Over time a greater proportion of Andrew’s investment has shifted into UK gilts, UK government bonds known as “gilt-edged securities” because of their safety and the responsible choice they represent protecting the stakes of those getting closer to retirement.
But these were the ones that took a hammering in the fallout from the mini-budget when global bond markets decided its uncosted proposals were unsustainable and there was a massive loss of confidence in the UK economy.
Prices fell and the fire sale of assets that pension trustees were forced into to cover their liabilities was only halted when the Bank of England stepped in.
Andrew plans to take his pot, which he manages, in 2024 and for some 15 years his investment, a workplace pension rollover, in Aegon’s Balanced Lifestyle fund has proceeded smoothly.
“I knew there would be ups and downs, but I was working and could cope,” he says.
But with cost of living pressures mounting he is now keeping a closer eye and when chaos ensued, and he saw his portfolio’s £266,000 value tumble, he decided to intervene with some short-term juggling.
Andrew’s understanding was that his various requests to switch investment types within his portfolio would be actioned swiftly, but then saw it was taking longer.
“Over the days that my investment was held in cash there were market movements, but I was stuck and down over £12,000,” he explains.
Aegon responded:
“Once a fund switch request has been confirmed, we wouldn’t be able to cancel this request when it is in process. [He] was incorrectly told this was possible and has been compensated for this. When the complaint was raised, it was investigated and the decision was made to remove the switch and return the funds back to the position prior to the trade, ensuring there was no financial loss experienced.”
Andrew’s second complaint centres on an announcement posted on the company’s website in March relating to lifestyle funds and growing poor performance concerns associated with government bonds.
Andrew did not see the notice. “Had I known about it I would have acted earlier and taken different decisions,” he says.

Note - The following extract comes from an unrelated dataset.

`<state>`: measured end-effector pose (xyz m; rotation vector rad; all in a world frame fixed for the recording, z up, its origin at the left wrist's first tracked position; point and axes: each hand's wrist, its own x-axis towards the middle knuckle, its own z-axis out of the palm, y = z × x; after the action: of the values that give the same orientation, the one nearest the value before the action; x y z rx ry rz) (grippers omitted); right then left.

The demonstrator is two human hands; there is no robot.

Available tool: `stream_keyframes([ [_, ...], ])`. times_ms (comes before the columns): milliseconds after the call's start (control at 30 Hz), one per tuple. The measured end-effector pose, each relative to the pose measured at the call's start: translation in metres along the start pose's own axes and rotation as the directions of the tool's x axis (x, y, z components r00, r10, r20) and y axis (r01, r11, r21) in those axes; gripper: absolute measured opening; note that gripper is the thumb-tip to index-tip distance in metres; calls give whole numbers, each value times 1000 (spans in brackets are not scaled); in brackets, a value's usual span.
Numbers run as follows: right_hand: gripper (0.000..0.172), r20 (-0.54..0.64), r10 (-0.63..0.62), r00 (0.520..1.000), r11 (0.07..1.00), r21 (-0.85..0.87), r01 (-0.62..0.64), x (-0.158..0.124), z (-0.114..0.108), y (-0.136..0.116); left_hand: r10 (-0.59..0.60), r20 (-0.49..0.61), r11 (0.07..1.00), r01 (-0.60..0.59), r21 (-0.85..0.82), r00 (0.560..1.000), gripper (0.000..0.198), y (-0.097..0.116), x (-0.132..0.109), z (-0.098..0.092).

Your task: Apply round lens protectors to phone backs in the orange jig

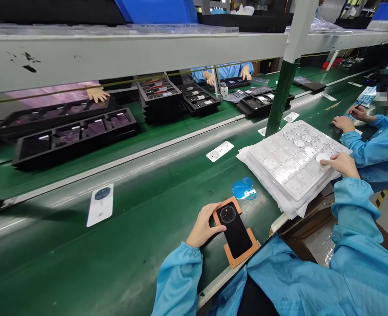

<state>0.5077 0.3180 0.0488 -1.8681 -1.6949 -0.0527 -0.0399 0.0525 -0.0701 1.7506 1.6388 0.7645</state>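
My left hand rests on the left edge of an orange fixture that carries a black phone back cover with a round camera opening; its fingers curl against the fixture's rim. My right hand reaches onto a stack of clear blister trays, fingertips pinching a small round white part in one pocket. A crumpled blue film lies on the green belt between the fixture and the trays.
White cards lie on the green conveyor belt. Black trays stand on the far side, where other people's hands work. A green post rises behind the trays. A co-worker in blue sits at right.
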Motion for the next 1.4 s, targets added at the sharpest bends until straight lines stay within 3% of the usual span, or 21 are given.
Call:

Aegon replied: “Investment information and articles are made available to all customers on Aegon’s website. Aegon does not provide financial advice and recommends that customers who want to review their investments should speak to a financial adviser. Customers can also login to their online account to see information on fund values and manage their funds.”
But Andrew, who has now complained to the Financial Ombudsman, argues: “My investment is not complex and I take responsibility that I manage it rather than a financial advisor (IFA) – it is better value for me.
“This issue is not about failing to have an IFA, but the service I receive from those administering my investment, for which I pay a fee, and fairly executed communications. There is still a duty of care surely in this.
“The announcement was openly available guidance, but not helpfully communicated. Information is limited when you log in. Surely an alert is not too much to ask given the difference it can make.”